Giornata nazionale vittime Covid: «Io in Puglia e le mie sorelle a Codogno: così affrontavamo la paura»

A Codogno è stato peggio che altrove?

«Non lo so. Ma non credo. Semplicemente io ho cominciato a fare i conti con l’ansia e la paura un po’ prima ma poi siamo stati tutti sulla stessa barca in quanto a sentimenti. Per quanto riguarda i numeri invece c’è chi ha dovuto fare la conta dei propri cari».

Anche lei?

«Non nella mia famiglia per fortuna, anche se il covid se lo sono beccato anche loro. Mia sorella di certo ma ancora non lo sapevamo. Ma il suocero di mia sorella è morto per complicanze dovute al virus e anche alcuni amici di vecchia data: quando sentivo mia sorella facevamo l’elenco per sapere come stessero le persone. Una brutta cosa».

Di fronte a tragedie simili ci si sente impotenti e la lontananza acuisce la paura.

«Molto prima che si scoprisse che si trattava del virus che conosciamo oggi, mia sorella mi raccontava di non sentirsi bene, di avere la tosse da giorni e di averla curata per tanto tempo, invano. Non ci siamo allarmati perché nell’ignoranza del contesto abbiamo tutti creduto che fosse un’influenza più forte del solito. Una situazione che però ha cominciato a diffondersi, pure tra i nostri conoscenti e amici. A distanza di settimane, a fine dicembre 2019, abbiamo capito che c’era qualcosa che non andava e poi a febbraio siamo diventati tutti “pazienti zero”».

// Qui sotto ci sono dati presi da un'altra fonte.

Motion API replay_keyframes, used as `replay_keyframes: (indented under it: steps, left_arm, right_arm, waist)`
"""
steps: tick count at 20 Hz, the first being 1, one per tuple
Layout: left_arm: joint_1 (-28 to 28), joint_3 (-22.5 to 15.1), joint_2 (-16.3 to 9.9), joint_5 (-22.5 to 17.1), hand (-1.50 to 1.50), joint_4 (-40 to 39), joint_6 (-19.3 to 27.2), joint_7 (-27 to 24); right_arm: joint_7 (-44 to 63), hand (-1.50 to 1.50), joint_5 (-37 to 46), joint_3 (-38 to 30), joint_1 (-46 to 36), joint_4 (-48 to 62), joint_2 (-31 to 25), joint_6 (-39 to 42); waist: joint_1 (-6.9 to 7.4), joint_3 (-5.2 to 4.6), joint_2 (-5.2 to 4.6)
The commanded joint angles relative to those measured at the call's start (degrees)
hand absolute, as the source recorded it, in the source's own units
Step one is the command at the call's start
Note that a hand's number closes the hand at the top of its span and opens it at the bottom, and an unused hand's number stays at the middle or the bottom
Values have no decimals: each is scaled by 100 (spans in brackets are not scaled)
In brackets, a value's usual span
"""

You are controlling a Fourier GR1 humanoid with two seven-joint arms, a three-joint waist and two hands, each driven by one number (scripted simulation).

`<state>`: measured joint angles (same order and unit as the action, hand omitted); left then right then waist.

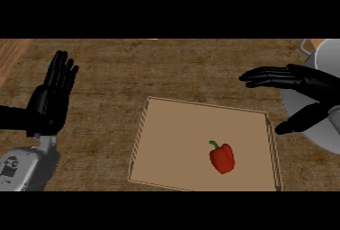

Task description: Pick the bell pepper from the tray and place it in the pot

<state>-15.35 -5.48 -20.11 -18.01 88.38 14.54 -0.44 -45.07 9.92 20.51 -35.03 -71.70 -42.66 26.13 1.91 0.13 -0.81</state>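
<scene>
A red bell pepper with a green stem lies on the tan wooden tray, toward the tray's near right part. My right hand hovers open above the tray's far right corner, fingers stretched to the left, thumb pointing down; it holds nothing and sits well beyond the pepper. Behind that hand, at the right edge, the grey pot shows only in part. My left hand rests open at the left, fingers up.
The tray has low raised rims on its left and right sides. A dark brown counter surrounds it, with a lighter wooden strip at the far left.
</scene>
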Motion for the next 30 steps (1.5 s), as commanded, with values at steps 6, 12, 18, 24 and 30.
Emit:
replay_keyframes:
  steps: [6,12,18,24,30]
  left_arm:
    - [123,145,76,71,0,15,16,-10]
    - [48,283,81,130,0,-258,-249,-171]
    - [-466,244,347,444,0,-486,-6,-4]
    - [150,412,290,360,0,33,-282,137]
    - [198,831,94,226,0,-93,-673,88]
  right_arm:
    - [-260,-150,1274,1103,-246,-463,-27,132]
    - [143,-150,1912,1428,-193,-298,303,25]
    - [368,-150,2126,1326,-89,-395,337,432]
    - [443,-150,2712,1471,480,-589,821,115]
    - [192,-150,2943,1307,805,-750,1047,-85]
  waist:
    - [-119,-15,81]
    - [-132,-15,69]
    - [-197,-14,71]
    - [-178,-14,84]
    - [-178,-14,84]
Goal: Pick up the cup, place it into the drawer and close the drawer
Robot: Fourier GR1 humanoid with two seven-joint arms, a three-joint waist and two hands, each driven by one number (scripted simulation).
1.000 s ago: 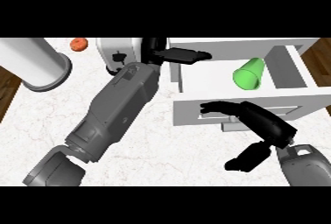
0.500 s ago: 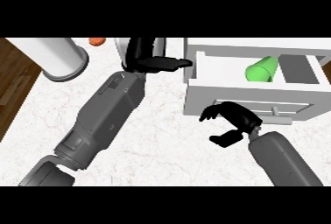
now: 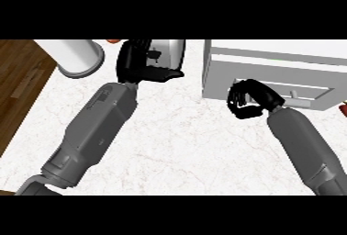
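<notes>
The white drawer is pushed almost fully into its cabinet, and only its front panel with a small handle shows. The green cup is hidden inside; I cannot see it. My right hand is at the left part of the drawer front with its fingers curled, touching the panel and holding nothing. Far up the counter, my left hand rests with straight fingers pointing right, beside a shiny metal appliance.
A white cylinder stands at the back left, near the counter's edge over the wooden floor. A small orange thing lies behind the left hand. Something red peeks in at the right edge. The marble counter fills the middle.
The drawer has slid from wide open to almost shut, taking the green cup out of sight. My right hand moved up against its front. The left arm shifted only slightly.
</notes>
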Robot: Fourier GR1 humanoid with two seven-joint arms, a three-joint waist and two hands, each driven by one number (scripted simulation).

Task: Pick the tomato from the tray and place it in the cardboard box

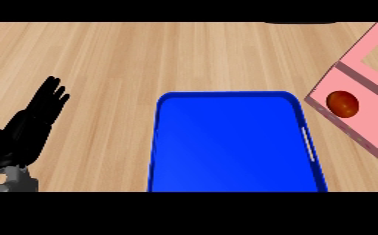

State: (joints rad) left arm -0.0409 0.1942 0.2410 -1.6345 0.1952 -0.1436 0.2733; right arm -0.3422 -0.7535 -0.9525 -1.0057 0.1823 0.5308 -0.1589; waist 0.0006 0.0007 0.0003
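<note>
Surface [184, 54]: one, light wood grain, boards running across the view; carries everything listed below

Tray [159, 144]: one, bright blue, rectangular with rounded corners and a raised rim; lies toward the near edge of the surface, slightly right of its middle; its near end is cut off by the lower limit of the view; nothing lies in it; a thin pale streak shows along its right rim

Box [365, 124]: one, pink in colour, open-topped, set at an angle at the right edge of the surface, just beside the tray's far right corner; only part of it shows, the rest runs out of view to the right; one flap or wall stands up along its far side

Tomato [342, 103]: one, round, dark red-orange with a small highlight; sits inside the box, close to the corner nearest the tray; no hand touches it

Left robot hand [37, 116]: one, black, at the left edge of the surface near the near-left corner; fingers straight and spread, pointing away toward the far edge; holds nothing, well apart from tray and box; a bit of grey forearm shows below it

Right robot hand: does not show
</note>
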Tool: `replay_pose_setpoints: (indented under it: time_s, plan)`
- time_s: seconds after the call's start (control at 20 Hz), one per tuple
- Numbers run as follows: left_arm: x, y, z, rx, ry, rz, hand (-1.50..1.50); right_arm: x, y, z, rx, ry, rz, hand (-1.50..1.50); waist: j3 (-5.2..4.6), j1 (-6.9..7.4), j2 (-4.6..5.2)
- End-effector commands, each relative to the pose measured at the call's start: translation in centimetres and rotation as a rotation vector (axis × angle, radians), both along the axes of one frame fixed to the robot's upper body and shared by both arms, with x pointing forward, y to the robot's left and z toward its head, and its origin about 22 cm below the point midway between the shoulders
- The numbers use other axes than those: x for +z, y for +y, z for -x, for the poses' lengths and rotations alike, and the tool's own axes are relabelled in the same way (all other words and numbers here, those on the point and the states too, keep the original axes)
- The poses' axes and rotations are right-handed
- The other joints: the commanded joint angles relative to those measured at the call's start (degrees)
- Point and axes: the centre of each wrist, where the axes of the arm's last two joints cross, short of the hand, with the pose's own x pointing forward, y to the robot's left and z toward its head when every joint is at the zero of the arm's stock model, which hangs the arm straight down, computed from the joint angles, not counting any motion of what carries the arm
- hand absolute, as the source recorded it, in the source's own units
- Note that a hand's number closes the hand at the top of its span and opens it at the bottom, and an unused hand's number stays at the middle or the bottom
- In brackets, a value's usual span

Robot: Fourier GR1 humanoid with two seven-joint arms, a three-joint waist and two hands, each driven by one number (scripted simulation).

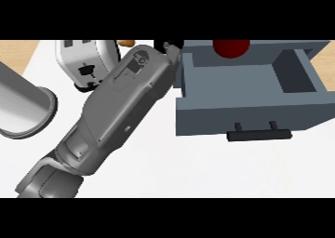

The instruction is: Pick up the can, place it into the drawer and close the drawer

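the dark red, round-topped can [231,47] sits inside the open grey-blue box-shaped drawer [247,117], at its far end near the back wall, only its top showing at the view's upper edge. so the placing looks done, and the closing is the step left, judging from how things lie.

the left hand [171,46] shows only as a sliver of black at the end of the long grey forearm [115,109], just beside the drawer's left wall; whether its fingers are apart or together i cannot tell. the right hand is nowhere to be seen.

the can looks like smooth, stiff metal, probably light and a bit slippery; it would take a hold best round its curved side. the drawer is hard, flat-walled and matte, with a black bar handle [259,135] on two short posts at the front, a good place to push.

on the white bench [197,172] stand a glossy white and silver toaster [86,60] and a brushed-metal cylinder with a flared rim [19,104], both left of the arm.
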Motion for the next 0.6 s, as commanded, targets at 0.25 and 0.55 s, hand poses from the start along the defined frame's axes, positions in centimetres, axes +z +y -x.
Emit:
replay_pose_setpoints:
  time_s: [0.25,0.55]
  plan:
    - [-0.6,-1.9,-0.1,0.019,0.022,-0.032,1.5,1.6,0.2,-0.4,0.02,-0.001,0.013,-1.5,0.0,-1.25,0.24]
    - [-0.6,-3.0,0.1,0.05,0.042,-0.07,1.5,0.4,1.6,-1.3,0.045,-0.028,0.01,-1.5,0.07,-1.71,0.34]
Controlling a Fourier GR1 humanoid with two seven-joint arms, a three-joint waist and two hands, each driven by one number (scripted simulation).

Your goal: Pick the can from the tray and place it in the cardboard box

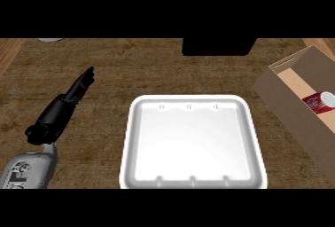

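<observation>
The tabletop (163, 71) is dark brown wood grain; a black block (218, 46) sits at its far edge; the white tray (192, 142) lies in the middle before me; my left hand (79, 86) rests at the left, fingers straight, holding nothing; the can (321, 102) lies on its side in the cardboard box (297, 102) at the right, long axis running left-right, top toward the right.

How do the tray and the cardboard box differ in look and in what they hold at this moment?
The tray is white, with rounded corners, and lies wholly in view; the cardboard box is brown, sharp-edged and cut off at the right edge. The tray holds nothing, while the box holds the red can. Both sit open-topped on the wooden counter.
</observation>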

Come è stato gestire la lontananza?

«Una routine giornaliera. Quanto meno ci sentivamo spesso via telefono o con le videochiamate: spesso avevamo notizie che qui avremmo sentito in tv il giorno dopo. La chiusura dei comuni per esempio. Lì dopo qualche giorno era già diventata una cattedrale nel deserto e in giro c’erano solo militari. Le regole erano strettissime e non si faceva sconto a nessuno se trovato in giro senza la certificazione in tasca. Mia madre aveva deciso di venire a vivere a Giovinazzo e quando ha saputo tutto voleva tornare dalle mie sorelle anche per dare una mano, per sostenerle. Non riusciva a capire che ormai i confini erano chiusi. Lei è anziana, pensare ai figli in difficoltà senza poter dare una mano è un doppio strazio. Insomma il primo pensiero la mattina era: beh, sentiamo che si dice oggi».

Una piccola luce nel buio?

«Ci siamo scambiate tante ricette di cucina. Confrontate sui tempi di cottura di certe pietanze… le poche telefonate leggere. Dovevamo trovare un modo per fermare la paura».